Gravissimo ed ennesimo episodio di violenza fra due minori all’uscita dall’istituto Sergio Atzeni di Capoterra, nell’hinterland di Cagliari in Sardegna: un 14enne ha accoltellato al petto un 15enne che ora è in ospedale in condizioni disperate.
È davvero l’era dei coltelli? Il problema è che in cucina servono, e servono anche affilati. In una casa in cui si consumano episodi di maltrattamenti i coltelli diventano un’arma pericolosa, ma purtroppo da casa i coltelli non possono sparire. Ecco perché è fondamentale denunciare subito, alle prime avvisaglie, situazioni a rischio, perché da una brutta lite ad aprire il cassetto degli utensili il passo, in presenza di individui disturbati e violenti, è breve, brevissimo. Tutti i casi di femminicidio a cui abbiamo assistito in quest’anno sono stati per lo più attuati con l’utilizzo di un coltello da cucina. Tuttavia, se in casa è lecito averne più di uno a scuola non lo è, né fuori né dentro. Dunque c’è poco da fare, i ragazzi vanno controllati in ingresso, perquisiti, in barba a qualunque legge sulla privacy perché di fronte al bene della collettività non c’è privacy che tenga. Questa è un’emergenza, lo Stato deve intervenire immediatamente, non ci interessa attendere iter legislativi che non risolveranno un bel nulla, il voto in condotta, la riflessione nell’ora di Educazione Civica, i lavori socialmente utili per una settimana, non ci interessa nulla di tutto ciò: i coltelli a scuola non devono più entrare e bisogna fare qualcosa subito. Di fronte ad una simile plètora di minori inferociti, dispiace dirlo ma non risulta di alcuna efficacia il post che il Ministro Valditara legittimamente preoccupato ha pubblicato sul suo profilo Facebook ieri, in cui conclude: “Questo ennesimo fatto di violenza evidenzia ancora una volta la necessità di riportare la cultura del rispetto nelle nostre scuole. Auspico che quanto prima il Parlamento approvi il disegno di legge sul voto in condotta e le misure riparative“.

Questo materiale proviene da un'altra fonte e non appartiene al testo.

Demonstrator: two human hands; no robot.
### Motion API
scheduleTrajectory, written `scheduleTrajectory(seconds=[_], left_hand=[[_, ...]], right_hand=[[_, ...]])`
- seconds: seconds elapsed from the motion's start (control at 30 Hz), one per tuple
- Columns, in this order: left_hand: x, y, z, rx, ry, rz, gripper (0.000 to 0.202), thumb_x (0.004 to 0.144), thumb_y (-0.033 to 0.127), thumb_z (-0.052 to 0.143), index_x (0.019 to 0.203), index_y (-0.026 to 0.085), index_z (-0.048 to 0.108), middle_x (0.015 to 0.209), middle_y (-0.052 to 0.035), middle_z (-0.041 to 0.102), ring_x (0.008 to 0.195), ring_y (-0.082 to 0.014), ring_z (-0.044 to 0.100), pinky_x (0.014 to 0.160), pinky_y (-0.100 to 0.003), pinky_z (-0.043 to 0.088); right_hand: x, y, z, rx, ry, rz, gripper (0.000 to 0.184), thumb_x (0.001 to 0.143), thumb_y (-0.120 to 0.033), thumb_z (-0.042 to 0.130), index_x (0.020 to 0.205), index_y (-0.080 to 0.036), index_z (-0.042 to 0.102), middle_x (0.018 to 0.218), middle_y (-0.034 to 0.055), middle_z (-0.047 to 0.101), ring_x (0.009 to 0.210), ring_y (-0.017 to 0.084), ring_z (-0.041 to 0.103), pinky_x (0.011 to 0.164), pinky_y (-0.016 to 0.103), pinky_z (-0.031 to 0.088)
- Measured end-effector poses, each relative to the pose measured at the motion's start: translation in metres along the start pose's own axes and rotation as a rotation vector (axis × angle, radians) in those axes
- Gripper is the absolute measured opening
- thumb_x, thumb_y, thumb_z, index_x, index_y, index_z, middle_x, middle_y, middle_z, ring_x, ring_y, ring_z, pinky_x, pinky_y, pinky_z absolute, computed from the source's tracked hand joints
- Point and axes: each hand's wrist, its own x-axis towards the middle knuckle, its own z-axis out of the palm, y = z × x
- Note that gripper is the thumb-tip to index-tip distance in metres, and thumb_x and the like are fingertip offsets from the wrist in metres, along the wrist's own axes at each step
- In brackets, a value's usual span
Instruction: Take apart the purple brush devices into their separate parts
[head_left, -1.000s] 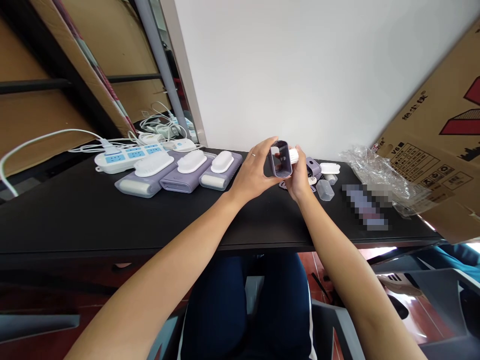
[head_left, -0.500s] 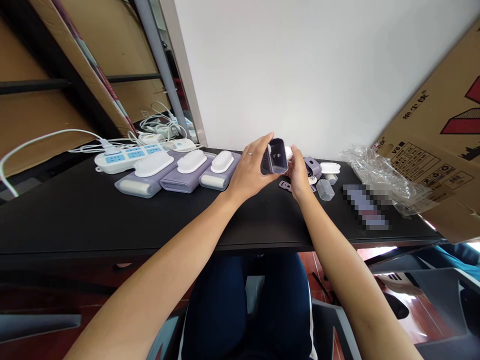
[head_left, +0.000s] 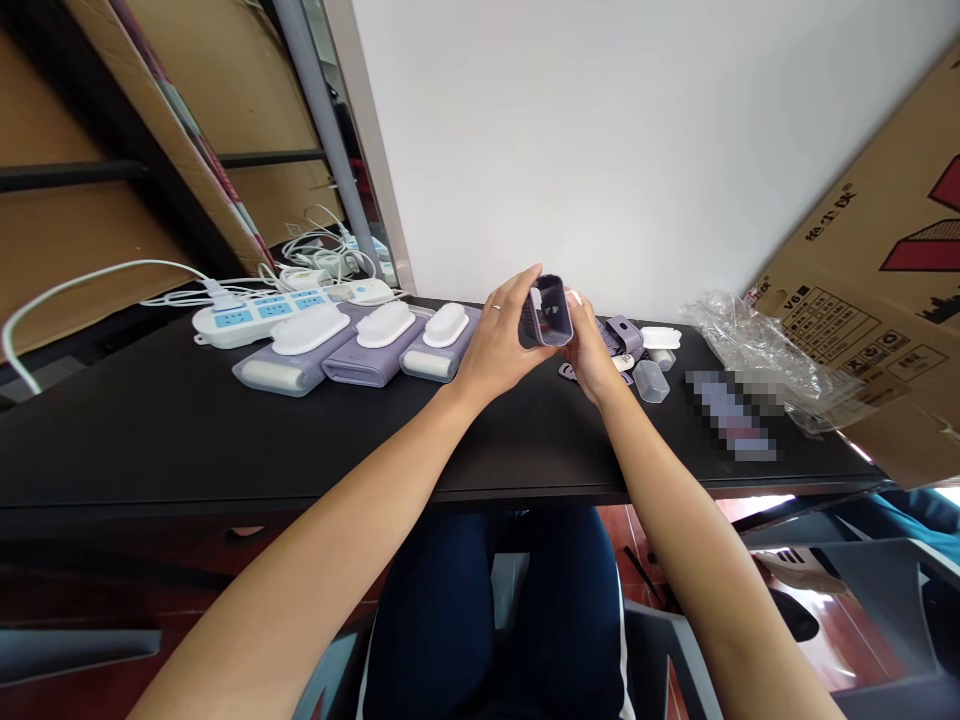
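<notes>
My left hand [head_left: 499, 335] is wrapped around a hollow purple-grey plastic housing [head_left: 554, 315], held above the black table with its open end facing me. Inside the housing, small light-coloured parts show. On the housing's right side, my right hand [head_left: 589, 348] grips a white piece [head_left: 574, 298]. The fingers hide most of that piece, and I cannot tell whether it is fixed to the housing. Left of my hands stand three purple units with white oval tops, the nearest unit [head_left: 444, 340] close to my left wrist.
A white power strip [head_left: 259, 314] with cables lies at the back left. To the right are loose purple parts [head_left: 624, 335], a clear plastic cup [head_left: 651, 382], a white oval piece [head_left: 660, 338], a crumpled plastic bag [head_left: 772, 350], a blurred flat item [head_left: 731, 415] and a cardboard box [head_left: 862, 300].
My right hand has moved slightly left and closer against the housing, covering more of the white piece. The left hand still holds the housing in nearly the same place.
</notes>
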Motion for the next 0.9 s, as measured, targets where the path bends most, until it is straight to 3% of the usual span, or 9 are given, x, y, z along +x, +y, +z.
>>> scheduleTrajectory(seconds=[0.33, 0.67, 0.9], left_hand=[[-0.0016, -0.0046, 0.0047, -0.003, 0.042, 0.058, 0.094, 0.096, 0.049, 0.08, 0.169, 0.035, 0.023, 0.165, -0.0149, 0.05, 0.153, -0.0328, 0.052, 0.124, -0.051, 0.049], [-0.0024, -0.0048, 0.0046, -0.003, -0.003, 0.008, 0.098, 0.096, 0.052, 0.079, 0.172, 0.036, 0.02, 0.168, -0.0142, 0.048, 0.156, -0.0346, 0.048, 0.126, -0.051, 0.046], [-0.0017, -0.0035, 0.0052, -0.016, 0.012, 0.031, 0.095, 0.097, 0.054, 0.078, 0.171, 0.035, 0.022, 0.167, -0.0142, 0.048, 0.156, -0.0337, 0.049, 0.126, -0.05, 0.046]], right_hand=[[0.0025, 0.0039, -0.0009, -0.039, 0.076, -0.124, 0.073, 0.085, -0.08, 0.069, 0.136, -0.03, 0.056, 0.123, 0.0048, 0.07, 0.118, 0.023, 0.07, 0.099, 0.038, 0.057], [0.0022, 0.0042, -0.0004, 0.016, 0.045, -0.076, 0.075, 0.086, -0.075, 0.069, 0.143, -0.031, 0.048, 0.12, 0.0036, 0.069, 0.116, 0.023, 0.071, 0.105, 0.041, 0.058], [0.0041, 0.0083, -0.0013, 0.007, 0.076, -0.124, 0.073, 0.086, -0.076, 0.071, 0.14, -0.031, 0.053, 0.112, 0.0027, 0.072, 0.111, 0.024, 0.073, 0.102, 0.043, 0.059]])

Caro Ministro non ce ne voglia ma qui non c’è più tempo per attendere provvedimenti che, alla luce dei fatti, rasentano il ridicolo in quanto ad efficacia: punire un minore che prende a cazzotti un insegnante o accoltella un compagno con un brutto voto in condotta o l’ora di riflessione sui temi dell’Educazione Civica, fatta peraltro malissimo e senza alcuna credibilità, equivale a mettere un serial killer per qualche mese agli arresti domiciliari con la colf che va a rassettargli la casa e uno chef che gli va a cucinare. Adesso servono i fatti, perché esistono chiari segnali che la deriva di questi piccoli criminali in erba non si risolverà a breve: i minori che agiscono la violenza in modo grave devono essere regolarmente processati e scontare una giusta pena, diversamente, anche in presenza di lesioni di lieve entità devono essere espulsi da scuola immediatamente, perdere con certezza l’anno scolastico per direttissima, senza passare per alcun Consiglio d’Istituto ed alcun Collegio dei Docenti; i lavori socialmente utili, devono andare a farli per un anno intero, nei centri di recupero per tossicodipendenti, negli ospedali, nei centri per anziani, nelle mense della Caritas, ovunque regni la vera sofferenza e si fatica ogni giorno per sopravvivere proprio perché si dà valore alla vita. Nessuno deve sentirsi legittimato ad infilare un coltello nello zaino scolastico e se esistono genitori incapaci di impedirlo ai propri figli è giunto il momento che siano le istituzioni a farlo, o finiremo anche con lo smettere di insegnare, per quanto dovremo snaturarci di fronte al pericolo di non tornare indenni a casa o che non ci torni qualche nostro alunno. Il personale scolastico di certo non vuole questo, nè sono i docenti a doversi adattare a questi delinquenti quanto l’esatto contrario, altrimenti avremo sempre minori possibilità di indicare ai nostri alunni la strada giusta da percorrere, nel rispetto della propria vita e di quella degli altri. Educare è questo, ma la strada dobbiamo indicarla noi: c’è tanto bisogno di lavorare sereni, rendendo più sereno e sicuro l’ambiente scolastico, perché di questa barbarie non ne possiamo più.